Happy Fourth of July! Today, I want to offer a funny palate cleanser for our holiday — something I noticed while researching the Unchurched series. In this little tidbit, you see, Lee Strobel accidentally illustrated the completely nonexistent power of prayer. I wonder if anybody in his audience even noticed? But I did, and now I’ll show you what he said.

the power of prayer for cats (also doesn't work)
Something I saw on Twitter not long ago.

In this post, I speak of asking-for-stuff prayers. Depending on what’s being asked for, Christians call these supplications, intercessions, and imprecations. There are lots of different kinds of prayers, but these in particular request an actual divine response. Just bear in mind that these aren’t the only kinds of prayers Christians claim to perform. 

A Brief Reminder About the Power of Prayer.

Out of all the claims Christians make about their religion and god, their marketing around the supposed power of prayer ranks right up there with the most erroneous.

The claim: A real live omnipotent god is standing by to hear every word you speak in prayer. In fact, the more Christians get together to ask together for something, the more he listens! At your request, this god reaches through the barrier between reality and Heaven to break the rules of physics and mathematics for you! Yes, just for YOU! Go ahead, be specific! He loves showing off for his children!

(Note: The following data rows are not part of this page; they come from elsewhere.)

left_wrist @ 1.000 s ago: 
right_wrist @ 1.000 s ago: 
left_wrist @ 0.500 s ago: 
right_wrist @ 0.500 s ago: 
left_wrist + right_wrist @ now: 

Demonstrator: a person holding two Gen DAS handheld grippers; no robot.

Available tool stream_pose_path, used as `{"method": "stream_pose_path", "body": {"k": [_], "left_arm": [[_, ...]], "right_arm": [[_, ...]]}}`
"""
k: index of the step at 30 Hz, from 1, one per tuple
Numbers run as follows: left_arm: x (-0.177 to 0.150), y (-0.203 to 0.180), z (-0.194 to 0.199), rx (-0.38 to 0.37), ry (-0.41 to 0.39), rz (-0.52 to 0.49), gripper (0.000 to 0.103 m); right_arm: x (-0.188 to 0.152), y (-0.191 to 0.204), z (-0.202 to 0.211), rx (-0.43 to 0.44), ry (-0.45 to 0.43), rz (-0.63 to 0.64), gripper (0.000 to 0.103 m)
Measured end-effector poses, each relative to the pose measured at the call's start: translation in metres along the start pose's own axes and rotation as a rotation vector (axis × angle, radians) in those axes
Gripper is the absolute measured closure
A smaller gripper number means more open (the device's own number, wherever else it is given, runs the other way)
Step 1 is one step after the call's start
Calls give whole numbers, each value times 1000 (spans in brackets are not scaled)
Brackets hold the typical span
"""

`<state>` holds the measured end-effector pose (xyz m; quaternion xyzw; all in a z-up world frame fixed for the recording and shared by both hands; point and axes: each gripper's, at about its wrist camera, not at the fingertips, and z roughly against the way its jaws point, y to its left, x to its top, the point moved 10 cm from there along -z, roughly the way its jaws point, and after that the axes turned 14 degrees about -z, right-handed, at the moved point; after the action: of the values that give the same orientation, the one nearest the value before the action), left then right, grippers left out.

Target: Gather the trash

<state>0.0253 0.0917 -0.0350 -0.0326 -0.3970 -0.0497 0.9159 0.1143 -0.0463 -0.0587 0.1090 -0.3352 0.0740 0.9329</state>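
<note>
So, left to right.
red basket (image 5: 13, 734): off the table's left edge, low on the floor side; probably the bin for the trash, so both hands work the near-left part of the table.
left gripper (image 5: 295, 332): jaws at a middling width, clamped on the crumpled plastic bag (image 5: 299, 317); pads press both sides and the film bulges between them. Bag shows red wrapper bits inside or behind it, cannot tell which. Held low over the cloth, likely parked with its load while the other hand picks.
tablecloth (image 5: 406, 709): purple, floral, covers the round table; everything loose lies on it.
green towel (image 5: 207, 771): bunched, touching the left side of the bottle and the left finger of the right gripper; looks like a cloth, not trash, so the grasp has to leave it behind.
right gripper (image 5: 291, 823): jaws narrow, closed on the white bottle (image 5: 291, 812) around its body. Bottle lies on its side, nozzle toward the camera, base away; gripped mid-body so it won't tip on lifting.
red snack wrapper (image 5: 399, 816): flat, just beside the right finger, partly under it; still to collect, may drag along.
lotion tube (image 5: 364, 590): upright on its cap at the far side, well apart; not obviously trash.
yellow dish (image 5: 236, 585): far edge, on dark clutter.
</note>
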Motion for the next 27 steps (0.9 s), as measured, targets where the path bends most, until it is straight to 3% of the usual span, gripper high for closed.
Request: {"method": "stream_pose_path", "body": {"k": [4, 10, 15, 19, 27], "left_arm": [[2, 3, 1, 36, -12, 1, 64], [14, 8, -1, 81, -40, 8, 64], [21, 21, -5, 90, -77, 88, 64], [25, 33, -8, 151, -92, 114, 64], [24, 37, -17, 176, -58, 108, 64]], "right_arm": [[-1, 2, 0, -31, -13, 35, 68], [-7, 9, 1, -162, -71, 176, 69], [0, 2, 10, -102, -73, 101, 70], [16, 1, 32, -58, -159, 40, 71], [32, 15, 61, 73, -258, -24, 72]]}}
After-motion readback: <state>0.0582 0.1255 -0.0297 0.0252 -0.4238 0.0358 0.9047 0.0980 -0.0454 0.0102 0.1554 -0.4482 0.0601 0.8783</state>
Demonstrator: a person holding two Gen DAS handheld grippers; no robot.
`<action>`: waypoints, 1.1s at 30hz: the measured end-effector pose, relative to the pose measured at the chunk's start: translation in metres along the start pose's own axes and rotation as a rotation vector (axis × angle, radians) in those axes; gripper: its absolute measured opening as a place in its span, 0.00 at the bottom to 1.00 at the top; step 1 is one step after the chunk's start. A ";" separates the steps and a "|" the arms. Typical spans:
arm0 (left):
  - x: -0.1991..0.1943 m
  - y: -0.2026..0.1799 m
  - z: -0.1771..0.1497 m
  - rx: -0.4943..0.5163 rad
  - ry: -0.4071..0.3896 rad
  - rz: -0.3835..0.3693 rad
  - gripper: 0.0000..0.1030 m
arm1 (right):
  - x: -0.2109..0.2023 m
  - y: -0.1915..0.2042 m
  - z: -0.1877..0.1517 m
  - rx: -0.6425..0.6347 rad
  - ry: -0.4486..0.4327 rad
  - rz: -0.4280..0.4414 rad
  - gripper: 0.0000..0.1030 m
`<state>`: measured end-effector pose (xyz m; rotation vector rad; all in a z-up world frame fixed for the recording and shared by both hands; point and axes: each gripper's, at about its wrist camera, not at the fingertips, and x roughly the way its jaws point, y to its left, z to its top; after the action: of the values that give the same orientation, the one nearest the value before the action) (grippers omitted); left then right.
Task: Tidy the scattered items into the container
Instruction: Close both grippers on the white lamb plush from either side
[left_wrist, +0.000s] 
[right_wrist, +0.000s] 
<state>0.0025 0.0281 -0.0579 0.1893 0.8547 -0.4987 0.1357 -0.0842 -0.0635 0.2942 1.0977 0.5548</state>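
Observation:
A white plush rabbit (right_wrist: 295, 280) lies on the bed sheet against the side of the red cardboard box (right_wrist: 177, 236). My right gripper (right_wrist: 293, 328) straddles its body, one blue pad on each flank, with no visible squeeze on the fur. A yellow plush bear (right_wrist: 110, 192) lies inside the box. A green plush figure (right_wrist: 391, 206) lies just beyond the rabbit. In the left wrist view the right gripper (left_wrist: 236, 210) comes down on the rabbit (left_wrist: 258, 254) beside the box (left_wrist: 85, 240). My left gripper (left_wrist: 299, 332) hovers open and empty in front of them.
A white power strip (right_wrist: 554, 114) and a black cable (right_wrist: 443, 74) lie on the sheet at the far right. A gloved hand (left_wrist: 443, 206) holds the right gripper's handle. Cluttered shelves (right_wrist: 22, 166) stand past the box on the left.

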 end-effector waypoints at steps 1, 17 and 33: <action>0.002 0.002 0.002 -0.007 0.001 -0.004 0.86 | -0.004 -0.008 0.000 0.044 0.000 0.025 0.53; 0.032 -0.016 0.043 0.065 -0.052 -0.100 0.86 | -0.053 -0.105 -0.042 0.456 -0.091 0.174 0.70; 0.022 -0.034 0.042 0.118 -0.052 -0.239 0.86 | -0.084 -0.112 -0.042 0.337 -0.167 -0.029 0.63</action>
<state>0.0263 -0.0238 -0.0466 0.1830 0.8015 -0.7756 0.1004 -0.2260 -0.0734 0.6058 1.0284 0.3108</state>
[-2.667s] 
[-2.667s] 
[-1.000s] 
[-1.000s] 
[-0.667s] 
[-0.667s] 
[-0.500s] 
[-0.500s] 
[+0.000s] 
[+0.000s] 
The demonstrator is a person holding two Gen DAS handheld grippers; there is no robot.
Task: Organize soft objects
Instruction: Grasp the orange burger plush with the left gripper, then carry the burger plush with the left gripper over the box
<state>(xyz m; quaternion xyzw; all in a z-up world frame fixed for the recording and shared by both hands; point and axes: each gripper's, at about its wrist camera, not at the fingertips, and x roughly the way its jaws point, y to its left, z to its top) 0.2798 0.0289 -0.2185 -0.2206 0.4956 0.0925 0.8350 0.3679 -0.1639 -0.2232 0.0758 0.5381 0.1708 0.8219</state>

The reality: Um, you’re all literally just talking to the ceiling, LOL. Ask away — ain’t nobody listening but yourselves.

Christians receive training all their lives to prevent their noticing the dramatic difference between what they’re taught about prayer and what reality tells them about prayer.

In my own case, if my faith pool hadn’t all but emptied already over various other disappointments, chances are that this training would have kept me from becoming fully aware of that difference.

But it had, and so it didn’t, and now here we are.

Reality Always Wins Over the Power of Prayer.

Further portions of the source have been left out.